There is only one way out of our own lovelessness: confess it. Repent and be renewed in the love of the Vine. Come and be refreshed as the life of the Vine flows into tired, weak, and loveless hearts. He will fill you up with all His goodness, so that you overflow into the lives of others. The rhythm of the Church of God reaches its highest point at His altar, that place where heaven meets earth in the crucified and risen Son, who gives Himself in love for the life of the world. As God restores us to holy communion with Himself, He is also restoring our fellowship and love with one another. From this true center of the universe, where the Church on earth comes closest to full heavenly communion with angels, archangels, and all the company of heaven, she moves in love and prayer back out into the world.

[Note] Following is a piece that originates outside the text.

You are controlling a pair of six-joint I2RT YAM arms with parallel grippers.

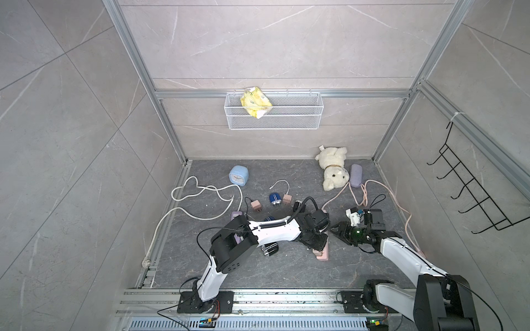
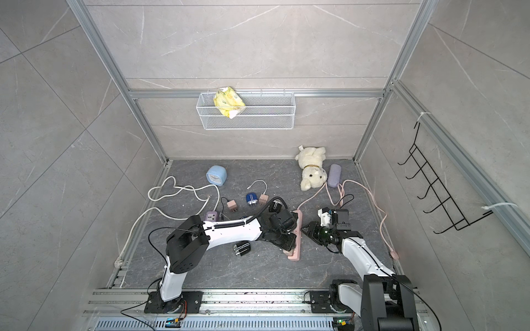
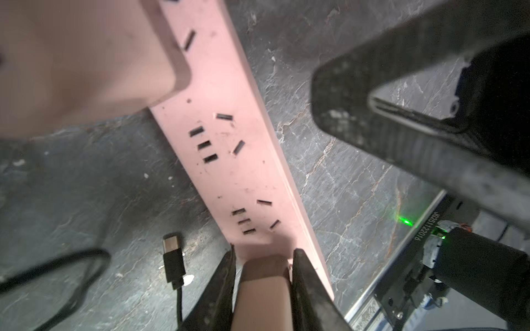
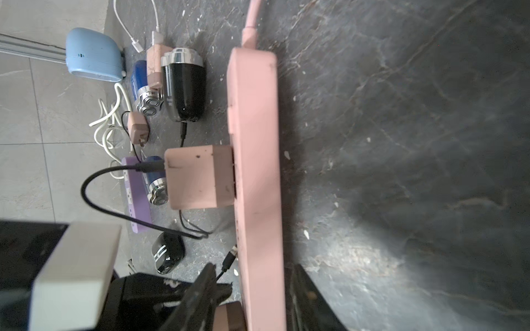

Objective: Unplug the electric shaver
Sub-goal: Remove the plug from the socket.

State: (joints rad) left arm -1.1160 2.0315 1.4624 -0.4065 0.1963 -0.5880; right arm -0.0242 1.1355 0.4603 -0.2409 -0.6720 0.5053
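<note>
A pink power strip lies on the dark floor, and its near end shows in both top views. A pink adapter is plugged into its middle; a black cable runs from it toward the black electric shaver beside the strip. My left gripper is shut on a second pink plug at the strip's near end. My right gripper straddles the strip, open, with a gap on each side. A loose USB connector lies on the floor next to the strip.
Left of the strip are another black shaver, two blue shavers, a purple power strip, loose pink adapters and a white cable. Further back are a blue clock, a teddy bear and a wall basket.
</note>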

Of His mercy, He strengthens us in faith toward Him and in fervent, passionate love toward one another, all those for whom Christ died. At this altar, in the glorious shadow of Christ crucified, we see most fully and personally the love of Jesus for us, as He gives us the fruit that falls from the tree of the cross. As we feast on that fruit, He strengthens us to bear the fruit of His love in the world. And “this is the love of God, that we keep his commandments. And his commandments are not burdensome” (1 John 5:3, ESV). His commandments are not burdensome because we have nothing to earn by them. We have already overcome the world in Christ, who has overcome the world by dying for it. All, both our visible good works and our hidden sin, is covered by the blood of Him who chose us for His own. We did not choose Him, nor could we, but He has chosen us. And He has appointed us, the members of His Body, to go and bear fruit. To go into families, and schools, and businesses, and friendships, the places where He has already put us, and bear fruit that will remain—even into eternity as He shines through our words and our actions for the good of His people and testimony to His goodness for those who do not yet know Him.
This is what we pray for and it is what Jesus promises that we will have. We pray that God would give us more love, so that our fruit will remain. Give us love for each other: pastor for people, people for pastor, Christians for each other. And God is eager and willing to give us that love. So we trust and pray, so we come, so we are refreshed and enlivened, and so we love—for the sake of each other and so that as many as possible might know the cross-shaped love of Jesus; so that people might look at the branches whom the Vine has made members of Himself and say: “See how they love each other!”
In the Name of the Father and of the Son and of the Holy Spirit. Amen. “And the peace of God, which surpasses all understanding, will guard your hearts and your minds in Christ Jesus” (Philippians 4:7, ESV). Amen.